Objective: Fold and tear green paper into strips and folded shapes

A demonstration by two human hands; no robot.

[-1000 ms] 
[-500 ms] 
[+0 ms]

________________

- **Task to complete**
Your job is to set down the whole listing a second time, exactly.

- **Reply to the exercise**
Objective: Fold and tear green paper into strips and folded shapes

A demonstration by two human hands; no robot.

[-1000 ms] 
[-500 ms] 
[+0 ms]

This output completes the exercise.